- **About this exercise**
In the data, find each line where the word "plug" appears and list that line.

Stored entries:
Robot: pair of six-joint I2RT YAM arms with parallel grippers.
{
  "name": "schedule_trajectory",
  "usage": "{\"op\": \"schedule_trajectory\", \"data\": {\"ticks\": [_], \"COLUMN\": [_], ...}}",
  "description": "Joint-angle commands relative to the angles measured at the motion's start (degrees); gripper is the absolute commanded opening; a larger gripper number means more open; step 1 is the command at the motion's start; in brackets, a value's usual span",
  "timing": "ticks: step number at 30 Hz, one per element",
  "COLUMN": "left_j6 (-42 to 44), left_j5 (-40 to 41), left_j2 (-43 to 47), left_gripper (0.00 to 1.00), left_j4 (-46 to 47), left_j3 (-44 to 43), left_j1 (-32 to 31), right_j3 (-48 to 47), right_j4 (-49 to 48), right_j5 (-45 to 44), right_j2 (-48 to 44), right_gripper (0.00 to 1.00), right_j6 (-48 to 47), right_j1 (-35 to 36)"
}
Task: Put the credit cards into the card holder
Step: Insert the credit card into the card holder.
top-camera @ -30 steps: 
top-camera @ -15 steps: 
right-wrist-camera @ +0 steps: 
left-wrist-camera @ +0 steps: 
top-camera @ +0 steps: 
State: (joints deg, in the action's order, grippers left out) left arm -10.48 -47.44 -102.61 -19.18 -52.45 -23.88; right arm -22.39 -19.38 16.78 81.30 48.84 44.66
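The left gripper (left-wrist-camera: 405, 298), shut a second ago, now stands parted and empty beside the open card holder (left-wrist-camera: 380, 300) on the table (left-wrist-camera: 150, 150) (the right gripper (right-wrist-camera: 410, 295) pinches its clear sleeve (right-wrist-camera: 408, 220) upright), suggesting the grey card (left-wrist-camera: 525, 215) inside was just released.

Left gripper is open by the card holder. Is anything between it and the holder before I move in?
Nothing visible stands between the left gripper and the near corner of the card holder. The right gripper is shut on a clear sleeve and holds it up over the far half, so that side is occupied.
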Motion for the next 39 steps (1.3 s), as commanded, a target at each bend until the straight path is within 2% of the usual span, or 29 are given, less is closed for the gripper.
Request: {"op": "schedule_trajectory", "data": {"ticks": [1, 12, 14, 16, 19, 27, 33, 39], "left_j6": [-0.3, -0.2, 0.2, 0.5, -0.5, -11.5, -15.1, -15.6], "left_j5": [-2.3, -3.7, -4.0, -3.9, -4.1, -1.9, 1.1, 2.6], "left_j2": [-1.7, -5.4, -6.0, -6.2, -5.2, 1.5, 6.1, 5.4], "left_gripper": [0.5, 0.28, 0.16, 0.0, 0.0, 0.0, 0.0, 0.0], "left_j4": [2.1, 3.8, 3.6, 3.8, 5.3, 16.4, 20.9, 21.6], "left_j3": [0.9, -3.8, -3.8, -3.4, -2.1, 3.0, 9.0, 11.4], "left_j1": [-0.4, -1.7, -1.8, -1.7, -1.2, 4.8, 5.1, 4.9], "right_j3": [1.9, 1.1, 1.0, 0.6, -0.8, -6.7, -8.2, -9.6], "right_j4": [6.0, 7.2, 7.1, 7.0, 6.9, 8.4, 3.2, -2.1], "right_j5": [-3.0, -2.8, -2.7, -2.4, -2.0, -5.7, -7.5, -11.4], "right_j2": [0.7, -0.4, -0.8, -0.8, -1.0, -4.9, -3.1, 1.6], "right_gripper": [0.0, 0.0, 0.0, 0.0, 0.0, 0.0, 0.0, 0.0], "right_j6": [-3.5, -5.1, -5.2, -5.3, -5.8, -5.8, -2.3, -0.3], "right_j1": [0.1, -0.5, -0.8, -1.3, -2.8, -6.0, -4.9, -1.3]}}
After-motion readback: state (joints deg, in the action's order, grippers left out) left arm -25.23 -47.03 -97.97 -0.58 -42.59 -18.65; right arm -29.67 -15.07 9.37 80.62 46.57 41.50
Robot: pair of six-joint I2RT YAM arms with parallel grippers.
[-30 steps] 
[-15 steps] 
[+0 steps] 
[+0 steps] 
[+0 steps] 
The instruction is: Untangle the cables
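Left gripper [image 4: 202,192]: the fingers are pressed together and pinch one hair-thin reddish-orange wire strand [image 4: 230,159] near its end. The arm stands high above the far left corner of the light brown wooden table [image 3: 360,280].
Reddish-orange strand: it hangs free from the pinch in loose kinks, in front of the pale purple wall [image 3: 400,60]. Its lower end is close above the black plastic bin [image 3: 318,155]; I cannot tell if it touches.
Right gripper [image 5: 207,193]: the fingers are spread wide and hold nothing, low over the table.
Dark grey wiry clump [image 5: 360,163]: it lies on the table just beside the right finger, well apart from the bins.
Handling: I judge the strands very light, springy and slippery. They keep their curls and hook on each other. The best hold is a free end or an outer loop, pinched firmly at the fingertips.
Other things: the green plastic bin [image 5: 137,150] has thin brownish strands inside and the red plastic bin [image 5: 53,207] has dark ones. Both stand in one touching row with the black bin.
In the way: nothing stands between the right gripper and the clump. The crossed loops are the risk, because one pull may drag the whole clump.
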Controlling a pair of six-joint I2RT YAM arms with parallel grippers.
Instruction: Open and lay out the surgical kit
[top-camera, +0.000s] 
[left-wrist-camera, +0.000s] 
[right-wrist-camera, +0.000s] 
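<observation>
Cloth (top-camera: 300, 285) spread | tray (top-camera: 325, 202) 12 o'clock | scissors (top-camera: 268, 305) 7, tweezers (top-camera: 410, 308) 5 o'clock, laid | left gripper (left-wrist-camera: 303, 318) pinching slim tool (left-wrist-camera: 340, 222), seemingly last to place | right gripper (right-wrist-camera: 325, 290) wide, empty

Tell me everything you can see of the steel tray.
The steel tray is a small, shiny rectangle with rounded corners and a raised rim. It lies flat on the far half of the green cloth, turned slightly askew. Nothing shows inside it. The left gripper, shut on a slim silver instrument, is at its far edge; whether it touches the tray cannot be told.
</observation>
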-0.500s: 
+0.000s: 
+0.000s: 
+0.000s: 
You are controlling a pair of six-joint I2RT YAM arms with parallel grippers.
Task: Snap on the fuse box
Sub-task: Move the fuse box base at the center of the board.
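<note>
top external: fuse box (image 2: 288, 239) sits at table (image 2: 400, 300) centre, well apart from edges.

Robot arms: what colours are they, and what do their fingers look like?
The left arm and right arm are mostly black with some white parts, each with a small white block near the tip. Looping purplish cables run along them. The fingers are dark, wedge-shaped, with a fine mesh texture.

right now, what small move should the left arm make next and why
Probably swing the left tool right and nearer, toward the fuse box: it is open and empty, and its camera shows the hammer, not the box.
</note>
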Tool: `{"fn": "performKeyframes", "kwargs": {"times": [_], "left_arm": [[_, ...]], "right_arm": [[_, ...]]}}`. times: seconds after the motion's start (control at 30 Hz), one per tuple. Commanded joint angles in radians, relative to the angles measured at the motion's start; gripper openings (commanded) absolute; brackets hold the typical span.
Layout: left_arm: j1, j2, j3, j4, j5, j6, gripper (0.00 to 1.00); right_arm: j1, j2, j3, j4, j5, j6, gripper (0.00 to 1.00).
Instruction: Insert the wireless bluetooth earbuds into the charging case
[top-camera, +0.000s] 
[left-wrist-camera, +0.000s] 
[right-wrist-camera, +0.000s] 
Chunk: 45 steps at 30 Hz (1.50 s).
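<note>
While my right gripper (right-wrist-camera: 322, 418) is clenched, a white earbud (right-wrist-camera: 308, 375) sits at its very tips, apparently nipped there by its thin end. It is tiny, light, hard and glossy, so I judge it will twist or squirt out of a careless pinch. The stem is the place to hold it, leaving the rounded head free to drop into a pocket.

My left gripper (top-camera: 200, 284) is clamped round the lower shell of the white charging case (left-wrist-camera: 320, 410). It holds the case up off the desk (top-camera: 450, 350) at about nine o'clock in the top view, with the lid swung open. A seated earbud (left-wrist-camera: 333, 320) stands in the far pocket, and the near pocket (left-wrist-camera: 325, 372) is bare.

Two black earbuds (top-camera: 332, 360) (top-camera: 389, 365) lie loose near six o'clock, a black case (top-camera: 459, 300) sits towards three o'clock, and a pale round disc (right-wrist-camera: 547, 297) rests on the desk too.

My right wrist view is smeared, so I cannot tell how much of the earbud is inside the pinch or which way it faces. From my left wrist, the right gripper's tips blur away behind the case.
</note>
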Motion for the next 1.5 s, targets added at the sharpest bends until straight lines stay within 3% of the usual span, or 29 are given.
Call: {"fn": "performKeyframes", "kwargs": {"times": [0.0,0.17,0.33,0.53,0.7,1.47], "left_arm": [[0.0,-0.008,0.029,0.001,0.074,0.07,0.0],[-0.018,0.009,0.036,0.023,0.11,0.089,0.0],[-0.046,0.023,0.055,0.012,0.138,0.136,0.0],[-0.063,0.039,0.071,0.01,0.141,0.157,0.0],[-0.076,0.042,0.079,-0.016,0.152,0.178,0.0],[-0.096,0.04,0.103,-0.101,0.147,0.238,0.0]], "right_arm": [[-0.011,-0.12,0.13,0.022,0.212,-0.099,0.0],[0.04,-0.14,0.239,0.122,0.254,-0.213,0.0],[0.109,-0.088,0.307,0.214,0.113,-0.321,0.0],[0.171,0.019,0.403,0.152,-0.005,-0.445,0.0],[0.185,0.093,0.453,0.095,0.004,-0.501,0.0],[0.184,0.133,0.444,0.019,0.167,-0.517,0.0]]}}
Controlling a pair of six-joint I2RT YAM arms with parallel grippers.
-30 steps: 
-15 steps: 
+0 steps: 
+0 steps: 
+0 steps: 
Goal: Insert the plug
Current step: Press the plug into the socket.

- **Solution to this exercise**
Goal: Insert the plug
Current step: Press the plug into the socket.

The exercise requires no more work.